UBS has revised its economic forecast for Switzerland downward due to the strong Swiss franc and the global economic slowdown. The UBS economists have lowered their growth forecast for this year from 2.7 percent to 2.0 percent, and they have dropped their forecast for 2012 from 2.2 percent to 1.3 percent. Inflation is predicted to be 0.3 percent this year, rising to 1.1 percent next year. The unemployment rate is expected to stabilize at around 3.0 percent. Monetary policy is not expected to tighten until at least the end of next year.

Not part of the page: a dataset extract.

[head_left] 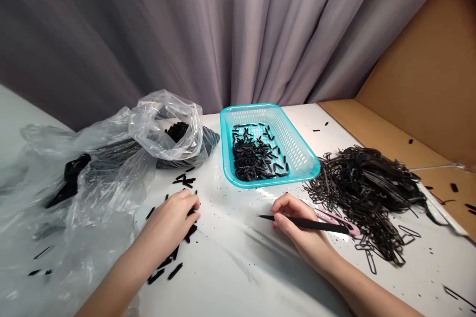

Despite the downward revision, the economists at UBS remain optimistic for the Swiss economy, which has performed better than many other Western industrialized economies for a number of years. One reason for this positive development, according to the UBS economists, lies in the bilateral treaties and their effect on immigration levels. The sound finances of private households, firms and the public sector – the Swiss economy is in much better shape than many heavily indebted Western industrialized countries – have also done their bit. The growing discrepancy between the Swiss public sector deficit and that of other Western industrialized countries has increased Switzerland's attractiveness for businesses, making it a magnet for foreign firms and skilled workers.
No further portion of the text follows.